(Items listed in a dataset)
################
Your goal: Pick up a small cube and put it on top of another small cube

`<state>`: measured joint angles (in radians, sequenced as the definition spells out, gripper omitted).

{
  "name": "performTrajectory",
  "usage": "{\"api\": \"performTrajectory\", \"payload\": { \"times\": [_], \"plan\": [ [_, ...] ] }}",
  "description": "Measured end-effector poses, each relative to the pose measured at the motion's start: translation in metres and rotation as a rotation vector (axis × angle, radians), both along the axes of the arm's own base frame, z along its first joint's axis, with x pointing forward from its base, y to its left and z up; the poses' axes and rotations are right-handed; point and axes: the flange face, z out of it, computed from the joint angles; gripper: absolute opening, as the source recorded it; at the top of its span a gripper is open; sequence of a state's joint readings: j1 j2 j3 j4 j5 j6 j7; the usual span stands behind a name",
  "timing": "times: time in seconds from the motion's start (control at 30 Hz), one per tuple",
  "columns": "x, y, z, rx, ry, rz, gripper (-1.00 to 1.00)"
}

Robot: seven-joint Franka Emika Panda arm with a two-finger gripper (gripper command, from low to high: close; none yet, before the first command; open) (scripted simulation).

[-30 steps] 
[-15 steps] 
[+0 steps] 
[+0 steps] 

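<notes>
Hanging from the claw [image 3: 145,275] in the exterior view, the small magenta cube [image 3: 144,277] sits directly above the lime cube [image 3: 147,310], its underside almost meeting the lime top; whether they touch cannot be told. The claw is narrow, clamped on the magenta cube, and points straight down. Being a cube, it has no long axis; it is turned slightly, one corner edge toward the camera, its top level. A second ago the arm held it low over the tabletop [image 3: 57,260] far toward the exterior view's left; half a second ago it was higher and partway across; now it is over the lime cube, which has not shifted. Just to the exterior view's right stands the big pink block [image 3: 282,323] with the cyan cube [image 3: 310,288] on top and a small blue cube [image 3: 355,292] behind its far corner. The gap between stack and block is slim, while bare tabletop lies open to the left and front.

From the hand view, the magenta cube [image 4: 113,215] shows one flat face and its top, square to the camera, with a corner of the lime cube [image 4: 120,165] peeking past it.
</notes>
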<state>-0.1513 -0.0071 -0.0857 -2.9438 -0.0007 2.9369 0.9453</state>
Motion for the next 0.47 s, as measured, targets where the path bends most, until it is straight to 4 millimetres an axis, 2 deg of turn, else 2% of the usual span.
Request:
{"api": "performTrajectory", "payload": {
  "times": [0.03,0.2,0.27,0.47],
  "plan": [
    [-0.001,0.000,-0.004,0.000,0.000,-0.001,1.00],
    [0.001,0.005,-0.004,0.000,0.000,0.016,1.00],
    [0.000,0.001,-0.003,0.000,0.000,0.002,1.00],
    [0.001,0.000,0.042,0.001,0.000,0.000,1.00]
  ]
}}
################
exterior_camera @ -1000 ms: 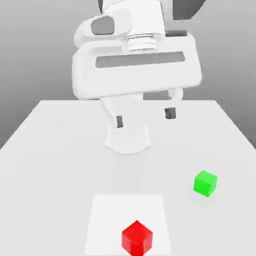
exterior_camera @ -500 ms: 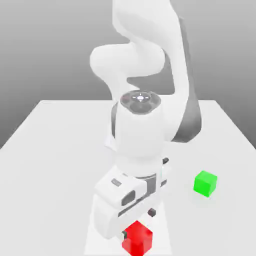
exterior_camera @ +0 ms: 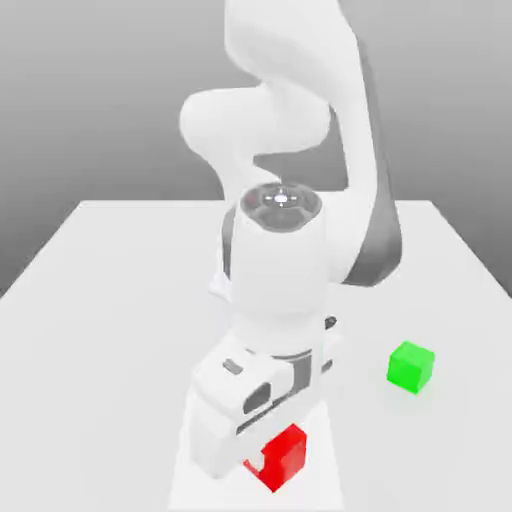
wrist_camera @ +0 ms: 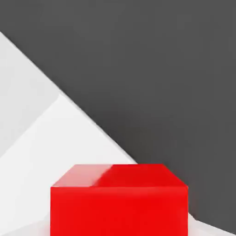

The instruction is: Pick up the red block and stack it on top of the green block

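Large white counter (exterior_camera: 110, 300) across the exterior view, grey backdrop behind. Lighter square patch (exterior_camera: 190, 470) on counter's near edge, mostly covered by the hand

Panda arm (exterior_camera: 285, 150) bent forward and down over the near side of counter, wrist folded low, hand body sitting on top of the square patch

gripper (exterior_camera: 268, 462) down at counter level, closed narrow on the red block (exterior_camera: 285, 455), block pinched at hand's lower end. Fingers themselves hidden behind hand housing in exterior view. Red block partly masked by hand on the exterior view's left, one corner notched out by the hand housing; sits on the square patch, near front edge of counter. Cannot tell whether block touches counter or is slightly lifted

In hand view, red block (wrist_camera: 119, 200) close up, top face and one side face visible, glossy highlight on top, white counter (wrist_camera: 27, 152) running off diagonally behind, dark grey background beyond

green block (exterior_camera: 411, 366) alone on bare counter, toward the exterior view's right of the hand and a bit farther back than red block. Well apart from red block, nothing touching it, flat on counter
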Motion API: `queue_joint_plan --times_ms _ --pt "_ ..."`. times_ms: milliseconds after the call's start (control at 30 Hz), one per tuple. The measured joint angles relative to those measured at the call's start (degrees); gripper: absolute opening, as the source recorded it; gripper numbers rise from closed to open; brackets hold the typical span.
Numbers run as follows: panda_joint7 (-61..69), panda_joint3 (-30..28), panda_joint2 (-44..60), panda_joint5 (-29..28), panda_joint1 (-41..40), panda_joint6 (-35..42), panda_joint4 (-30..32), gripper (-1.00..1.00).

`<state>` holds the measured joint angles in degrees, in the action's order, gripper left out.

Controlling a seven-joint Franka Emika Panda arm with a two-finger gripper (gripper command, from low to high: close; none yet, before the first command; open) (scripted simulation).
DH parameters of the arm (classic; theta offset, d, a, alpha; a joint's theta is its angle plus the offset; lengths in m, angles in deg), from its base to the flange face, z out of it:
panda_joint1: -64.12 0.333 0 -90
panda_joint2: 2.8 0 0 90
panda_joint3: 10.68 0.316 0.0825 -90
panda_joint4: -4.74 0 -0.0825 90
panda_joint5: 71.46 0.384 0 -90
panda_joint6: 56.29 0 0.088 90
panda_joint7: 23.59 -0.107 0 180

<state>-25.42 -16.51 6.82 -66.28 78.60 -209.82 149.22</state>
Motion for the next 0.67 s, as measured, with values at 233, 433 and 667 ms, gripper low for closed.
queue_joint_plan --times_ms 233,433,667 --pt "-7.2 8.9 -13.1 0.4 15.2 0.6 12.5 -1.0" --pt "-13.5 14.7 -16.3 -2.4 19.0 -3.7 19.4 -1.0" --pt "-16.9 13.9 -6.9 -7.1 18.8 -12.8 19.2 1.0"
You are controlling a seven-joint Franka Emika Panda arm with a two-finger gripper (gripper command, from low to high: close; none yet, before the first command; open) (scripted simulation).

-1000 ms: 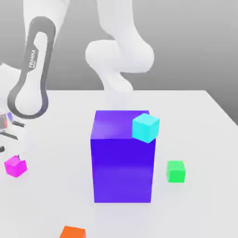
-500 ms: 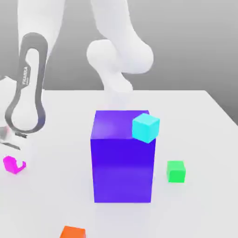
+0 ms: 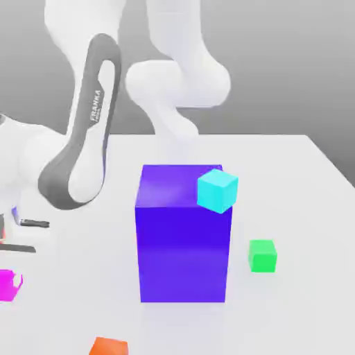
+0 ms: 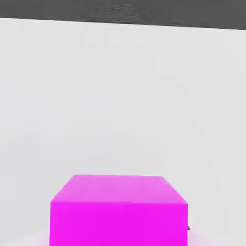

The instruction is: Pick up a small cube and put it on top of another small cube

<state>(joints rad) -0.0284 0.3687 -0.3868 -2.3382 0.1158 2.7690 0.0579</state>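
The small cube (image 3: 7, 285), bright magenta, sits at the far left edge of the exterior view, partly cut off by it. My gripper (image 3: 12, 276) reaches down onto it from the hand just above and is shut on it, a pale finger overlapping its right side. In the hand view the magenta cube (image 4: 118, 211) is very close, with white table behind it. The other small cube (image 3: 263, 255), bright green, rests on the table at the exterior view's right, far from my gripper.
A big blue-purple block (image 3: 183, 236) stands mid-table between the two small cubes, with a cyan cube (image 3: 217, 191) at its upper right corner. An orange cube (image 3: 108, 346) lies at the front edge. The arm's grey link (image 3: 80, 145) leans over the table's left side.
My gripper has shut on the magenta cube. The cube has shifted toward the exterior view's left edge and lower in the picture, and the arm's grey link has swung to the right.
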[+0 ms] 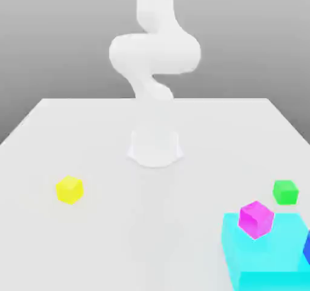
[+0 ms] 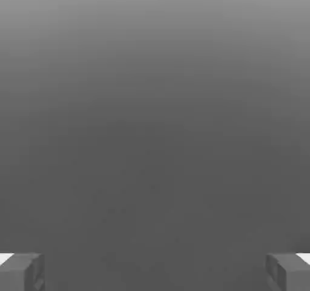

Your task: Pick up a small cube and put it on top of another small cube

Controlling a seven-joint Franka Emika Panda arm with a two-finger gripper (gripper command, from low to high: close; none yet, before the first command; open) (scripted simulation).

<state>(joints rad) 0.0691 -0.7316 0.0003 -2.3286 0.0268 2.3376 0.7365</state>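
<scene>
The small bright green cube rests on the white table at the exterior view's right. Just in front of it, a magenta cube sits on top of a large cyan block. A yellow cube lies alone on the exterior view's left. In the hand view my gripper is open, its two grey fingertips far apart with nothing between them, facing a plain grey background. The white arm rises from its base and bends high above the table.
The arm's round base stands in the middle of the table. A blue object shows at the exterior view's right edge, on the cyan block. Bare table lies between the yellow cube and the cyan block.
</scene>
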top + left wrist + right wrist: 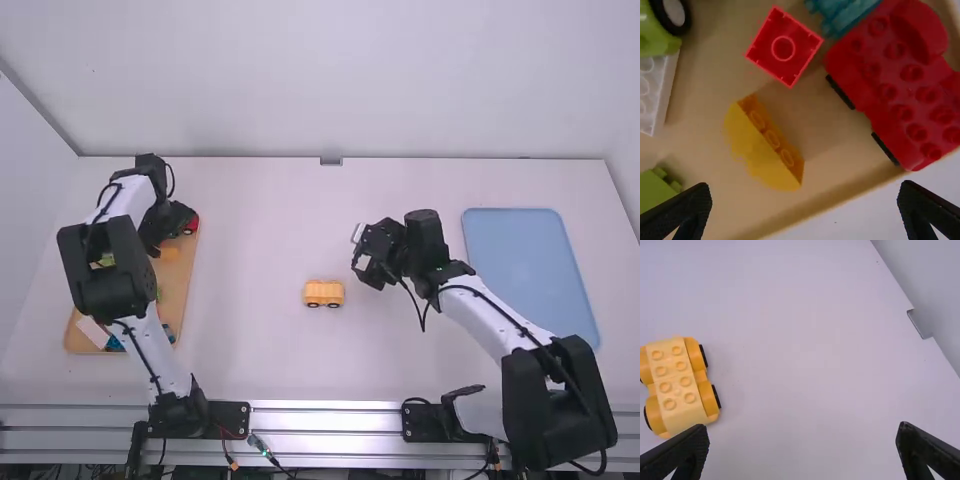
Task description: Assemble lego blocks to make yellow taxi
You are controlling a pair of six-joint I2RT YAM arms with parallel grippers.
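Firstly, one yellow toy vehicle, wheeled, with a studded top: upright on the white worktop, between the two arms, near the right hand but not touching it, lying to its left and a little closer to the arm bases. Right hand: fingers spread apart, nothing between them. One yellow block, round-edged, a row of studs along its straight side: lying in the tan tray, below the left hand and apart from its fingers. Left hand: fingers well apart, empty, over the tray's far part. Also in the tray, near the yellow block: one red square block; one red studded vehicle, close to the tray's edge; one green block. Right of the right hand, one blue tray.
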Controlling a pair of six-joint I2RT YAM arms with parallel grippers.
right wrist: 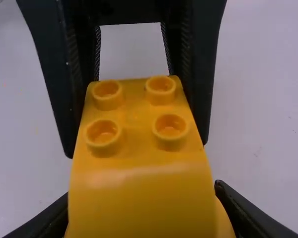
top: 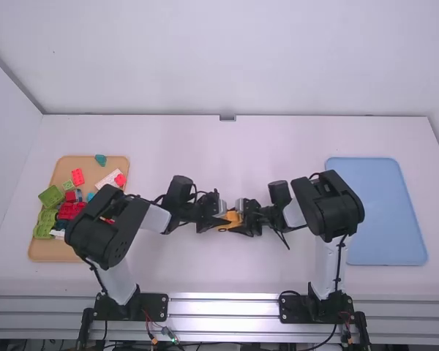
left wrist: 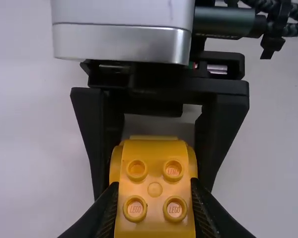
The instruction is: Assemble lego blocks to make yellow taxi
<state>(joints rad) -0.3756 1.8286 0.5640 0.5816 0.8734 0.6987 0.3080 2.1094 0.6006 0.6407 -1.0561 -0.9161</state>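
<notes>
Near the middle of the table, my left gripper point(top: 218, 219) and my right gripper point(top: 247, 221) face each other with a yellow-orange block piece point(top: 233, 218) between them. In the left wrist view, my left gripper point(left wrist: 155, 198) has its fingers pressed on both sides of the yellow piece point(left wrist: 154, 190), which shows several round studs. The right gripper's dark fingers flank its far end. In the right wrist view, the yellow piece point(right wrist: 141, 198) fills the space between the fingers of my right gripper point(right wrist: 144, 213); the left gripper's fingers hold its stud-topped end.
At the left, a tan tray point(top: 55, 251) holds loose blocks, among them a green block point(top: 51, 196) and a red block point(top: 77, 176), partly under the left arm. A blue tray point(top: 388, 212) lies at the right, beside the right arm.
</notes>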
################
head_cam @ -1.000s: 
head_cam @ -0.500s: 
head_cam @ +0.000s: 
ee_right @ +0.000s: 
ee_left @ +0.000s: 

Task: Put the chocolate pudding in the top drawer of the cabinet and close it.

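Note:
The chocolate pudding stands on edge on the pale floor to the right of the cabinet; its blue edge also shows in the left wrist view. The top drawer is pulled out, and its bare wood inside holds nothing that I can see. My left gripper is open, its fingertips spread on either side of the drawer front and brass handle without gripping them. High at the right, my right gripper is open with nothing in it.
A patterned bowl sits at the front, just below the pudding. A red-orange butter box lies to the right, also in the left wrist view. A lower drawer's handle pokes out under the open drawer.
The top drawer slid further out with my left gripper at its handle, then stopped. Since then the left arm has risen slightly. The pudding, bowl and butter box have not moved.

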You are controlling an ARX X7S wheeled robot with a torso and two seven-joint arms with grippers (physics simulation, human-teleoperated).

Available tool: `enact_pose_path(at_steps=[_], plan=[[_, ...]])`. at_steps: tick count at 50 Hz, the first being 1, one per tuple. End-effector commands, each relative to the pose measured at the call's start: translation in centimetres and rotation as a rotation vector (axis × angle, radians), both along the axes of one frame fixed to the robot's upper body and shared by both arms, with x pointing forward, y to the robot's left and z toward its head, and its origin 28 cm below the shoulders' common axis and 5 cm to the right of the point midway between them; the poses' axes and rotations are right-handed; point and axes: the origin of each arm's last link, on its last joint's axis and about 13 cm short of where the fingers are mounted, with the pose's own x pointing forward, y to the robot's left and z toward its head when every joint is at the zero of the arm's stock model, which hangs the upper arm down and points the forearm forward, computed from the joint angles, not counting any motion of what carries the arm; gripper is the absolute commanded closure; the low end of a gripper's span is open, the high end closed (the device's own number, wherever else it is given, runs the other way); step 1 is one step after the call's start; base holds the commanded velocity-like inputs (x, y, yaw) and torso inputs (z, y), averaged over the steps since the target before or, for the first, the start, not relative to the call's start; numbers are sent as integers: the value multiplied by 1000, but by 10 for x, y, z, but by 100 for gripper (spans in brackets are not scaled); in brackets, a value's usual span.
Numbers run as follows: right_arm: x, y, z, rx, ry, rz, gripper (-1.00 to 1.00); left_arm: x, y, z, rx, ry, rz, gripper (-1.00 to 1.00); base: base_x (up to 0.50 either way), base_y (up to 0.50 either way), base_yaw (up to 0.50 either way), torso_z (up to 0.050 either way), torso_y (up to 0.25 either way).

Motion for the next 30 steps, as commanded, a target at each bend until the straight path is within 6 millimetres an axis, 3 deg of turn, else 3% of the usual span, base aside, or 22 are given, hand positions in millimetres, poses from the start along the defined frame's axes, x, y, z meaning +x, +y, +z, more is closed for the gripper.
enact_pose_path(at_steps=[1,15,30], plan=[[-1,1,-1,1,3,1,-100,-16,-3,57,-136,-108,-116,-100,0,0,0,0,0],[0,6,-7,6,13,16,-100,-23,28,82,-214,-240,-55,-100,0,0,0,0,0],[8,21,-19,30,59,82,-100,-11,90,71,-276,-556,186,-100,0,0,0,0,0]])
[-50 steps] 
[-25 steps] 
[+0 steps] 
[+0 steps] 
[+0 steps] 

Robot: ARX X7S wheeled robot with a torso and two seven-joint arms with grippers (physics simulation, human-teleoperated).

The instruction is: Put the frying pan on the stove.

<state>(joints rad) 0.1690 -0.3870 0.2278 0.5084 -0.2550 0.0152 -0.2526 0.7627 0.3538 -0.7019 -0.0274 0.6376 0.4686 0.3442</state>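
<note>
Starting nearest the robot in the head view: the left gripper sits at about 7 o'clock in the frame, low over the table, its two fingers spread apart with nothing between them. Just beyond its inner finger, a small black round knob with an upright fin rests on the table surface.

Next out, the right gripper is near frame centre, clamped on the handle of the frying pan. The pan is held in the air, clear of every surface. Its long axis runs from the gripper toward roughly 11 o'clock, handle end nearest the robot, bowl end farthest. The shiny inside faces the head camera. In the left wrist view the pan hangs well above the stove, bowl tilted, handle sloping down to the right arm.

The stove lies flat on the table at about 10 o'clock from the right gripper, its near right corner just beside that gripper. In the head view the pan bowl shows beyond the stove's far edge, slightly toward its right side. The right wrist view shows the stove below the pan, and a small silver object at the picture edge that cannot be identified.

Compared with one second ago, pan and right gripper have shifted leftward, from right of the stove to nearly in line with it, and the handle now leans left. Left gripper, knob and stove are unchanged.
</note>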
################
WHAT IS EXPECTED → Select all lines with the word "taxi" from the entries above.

ANSWER SECTION →
Task description: Assemble lego blocks to make yellow taxi
The instruction is: Assemble lego blocks to make yellow taxi

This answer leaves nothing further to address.